Lance kept his eyes on the man beside him, watching Keith watching the dancers, swinging round and round filled with a different kind of glory, the glory of youth. 

“You miss it,” he realized, voicing his thought aloud, “You miss being… who you were without the war.”

“Yeah,” the admission came easily for Keith, something he'd realized before he was even back stateside, “Who wouldn't? I was so much lighter, freer,” he gestured at the group in front of the jukebox with his chin, “I used to dance like that too.”

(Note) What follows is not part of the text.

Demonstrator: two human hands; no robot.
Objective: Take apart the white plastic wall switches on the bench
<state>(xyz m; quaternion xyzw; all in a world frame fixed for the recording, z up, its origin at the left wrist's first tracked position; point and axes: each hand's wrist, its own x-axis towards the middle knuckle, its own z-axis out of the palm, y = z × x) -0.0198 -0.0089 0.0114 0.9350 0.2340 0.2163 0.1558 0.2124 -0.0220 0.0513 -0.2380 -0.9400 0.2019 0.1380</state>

Lance laughed and slapped Keith on the back, “Come on Achilles, go and dance for me,” he grinned, “Let some of that weight get lifted.”

Keith stumbled out of his chair and found himself standing amidst the other college kids. None of them were exactly graceful, but then again Keith didn't think he would be either. He didn't focus on the swirl of bodies around him, listening instead to the swing of the bassline and joyful staccato of the melody. 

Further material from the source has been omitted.